The REST API of the backend is composed of 3 services:

Authentication Service
Url Verb Description
/authenticate POST authenticates the user
/logout POST ends the current session
User Service
Url Verb Description
/user GET retrieves info for the currently logged-in user (number of calories of today, etc.)
/user PUT Used to save the user max calories per day
/user POST creates a new user
Meal Service
Url Verb Description
/meal GET searches meals for the current user by date/time
/meal POST saves a modified set of meals, might included new ones
/meal DELETE deletes a set of meals

Testing code coverage

This snapshot shows the test code coverage for the app package:

alt Calories Tracker test Code Coverage

Installation instructions

Clone this repository, install nodejs and bower and on the root of the repository run this command:

bower install

Then run one of the maven commands bellow.

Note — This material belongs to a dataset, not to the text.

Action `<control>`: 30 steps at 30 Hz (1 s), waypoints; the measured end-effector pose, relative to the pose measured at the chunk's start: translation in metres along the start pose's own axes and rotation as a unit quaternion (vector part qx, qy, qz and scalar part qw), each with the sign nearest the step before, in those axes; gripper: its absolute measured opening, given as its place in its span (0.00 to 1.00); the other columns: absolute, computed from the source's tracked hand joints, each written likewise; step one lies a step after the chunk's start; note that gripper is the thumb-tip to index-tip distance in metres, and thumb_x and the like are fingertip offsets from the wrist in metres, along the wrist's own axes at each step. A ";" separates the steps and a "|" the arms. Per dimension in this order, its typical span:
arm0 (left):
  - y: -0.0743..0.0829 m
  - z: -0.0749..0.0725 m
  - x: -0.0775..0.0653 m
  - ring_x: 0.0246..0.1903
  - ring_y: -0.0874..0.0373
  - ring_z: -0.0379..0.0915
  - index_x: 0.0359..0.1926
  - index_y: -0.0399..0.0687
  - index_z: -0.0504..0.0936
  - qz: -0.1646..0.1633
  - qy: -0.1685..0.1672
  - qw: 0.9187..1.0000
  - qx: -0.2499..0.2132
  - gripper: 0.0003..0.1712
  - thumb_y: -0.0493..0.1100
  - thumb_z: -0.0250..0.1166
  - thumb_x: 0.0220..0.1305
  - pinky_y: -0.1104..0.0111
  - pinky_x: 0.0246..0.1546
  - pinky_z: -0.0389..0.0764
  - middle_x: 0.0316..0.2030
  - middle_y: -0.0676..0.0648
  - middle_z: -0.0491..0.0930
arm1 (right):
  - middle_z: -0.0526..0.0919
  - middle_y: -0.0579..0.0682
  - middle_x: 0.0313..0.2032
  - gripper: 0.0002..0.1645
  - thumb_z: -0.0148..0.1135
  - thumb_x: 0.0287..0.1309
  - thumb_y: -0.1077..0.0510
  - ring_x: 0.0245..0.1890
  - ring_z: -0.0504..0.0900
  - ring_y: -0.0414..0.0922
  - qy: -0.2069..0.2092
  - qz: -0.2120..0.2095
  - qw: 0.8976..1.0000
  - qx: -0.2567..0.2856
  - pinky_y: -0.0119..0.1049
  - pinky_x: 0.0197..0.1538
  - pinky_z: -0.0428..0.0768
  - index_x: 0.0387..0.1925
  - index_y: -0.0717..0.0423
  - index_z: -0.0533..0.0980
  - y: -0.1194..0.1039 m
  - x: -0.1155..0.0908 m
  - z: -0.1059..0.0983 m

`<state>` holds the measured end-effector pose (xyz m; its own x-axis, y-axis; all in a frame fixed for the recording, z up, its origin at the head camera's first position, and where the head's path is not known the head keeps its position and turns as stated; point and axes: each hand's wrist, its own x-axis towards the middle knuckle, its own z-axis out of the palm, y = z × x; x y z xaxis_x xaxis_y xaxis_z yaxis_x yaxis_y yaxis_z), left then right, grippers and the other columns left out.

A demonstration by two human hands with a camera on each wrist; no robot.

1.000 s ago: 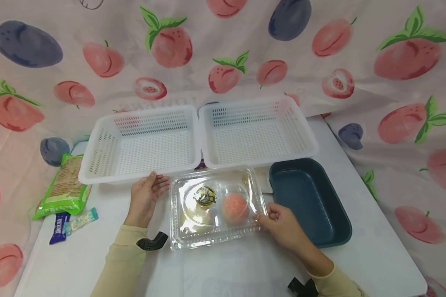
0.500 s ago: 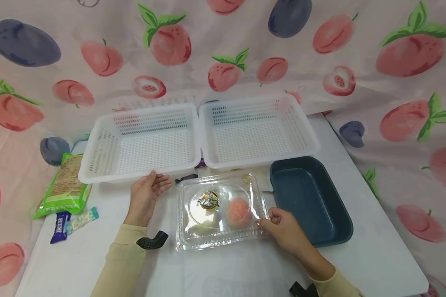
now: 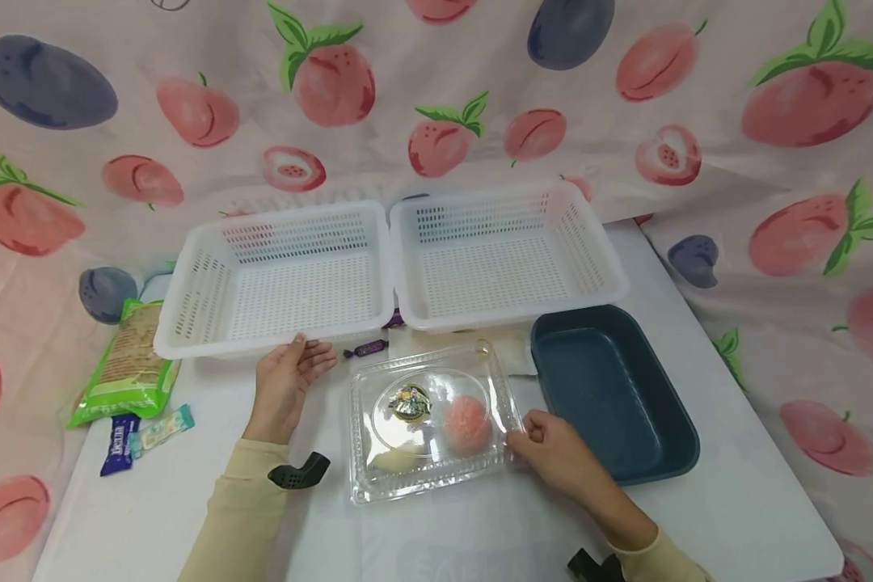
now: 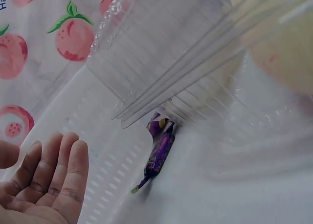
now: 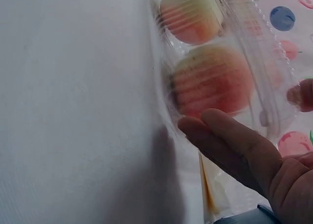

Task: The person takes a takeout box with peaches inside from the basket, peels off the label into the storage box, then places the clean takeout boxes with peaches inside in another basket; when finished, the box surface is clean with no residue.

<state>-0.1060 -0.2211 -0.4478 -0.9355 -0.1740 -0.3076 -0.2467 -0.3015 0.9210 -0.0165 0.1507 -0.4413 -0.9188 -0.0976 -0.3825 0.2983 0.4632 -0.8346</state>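
Observation:
A clear plastic clamshell box (image 3: pixel 436 477) with a gold-and-black sticker sits on the table in the head view. Inside are a reddish peach (image 3: pixel 468 424) and a paler peach (image 3: pixel 398 459). My right hand (image 3: pixel 556 453) grips the box's right end; in the right wrist view its thumb (image 5: pixel 301 95) is at the rim and its fingers lie along the side. My left hand (image 3: pixel 285 388) is apart from the box, fingers extended, by the front rim of the left white basket (image 3: pixel 211 353). A purple-wrapped candy (image 4: pixel 160 155) lies between left hand and box.
A second white basket (image 3: pixel 509 315) adjoins the first at the back. Right of the box stands a dark blue tub (image 3: pixel 611 388). A green snack bag (image 3: pixel 127 372), a blue packet (image 3: pixel 120 444) and a teal-and-cream packet (image 3: pixel 162 431) lie at left.
The box has shifted slightly right and towards me, held by my right hand, drawing away from my left. The purple candy has come into sight. My left hand has hardly moved.

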 end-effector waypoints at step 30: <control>0.024 0.022 -0.067 0.70 0.52 0.71 0.69 0.28 0.70 0.009 -0.078 0.976 0.204 0.27 0.46 0.53 0.83 0.67 0.67 0.78 0.71 0.37 0.72 | 0.88 0.58 0.53 0.24 0.63 0.71 0.57 0.52 0.87 0.52 0.056 -0.101 0.988 -0.102 0.48 0.53 0.88 0.63 0.66 0.77 -0.049 0.004 -0.042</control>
<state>-0.0545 -0.1958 -0.3993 -0.9597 -0.0217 -0.2802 -0.2809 0.1050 0.9540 -0.0457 0.1647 -0.3853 -0.9804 -0.1141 -0.1603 0.0574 0.6132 -0.7878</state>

How to run the project against a PostgreSQL database

This command starts the application with a local postgresql database:

mvn clean install tomcat7:run-war -Dspring.profiles.active=development

How to run the project in HTTPS-only mode

The application can be started in HTTPS only mode by using the flag httpsOnly=true. This works in both modes, this is an example of how to start the application in test mode and HTTPS only:

mvn clean install tomcat7:run-war -Dspring.profiles.active=test -DhttpsOnly=true

The project can be accessed via this URL:

https://localhost:8443/

A warning message is displayed because the test certificate is not accepted by the browser, by accepting the certificate the login page is then displayed.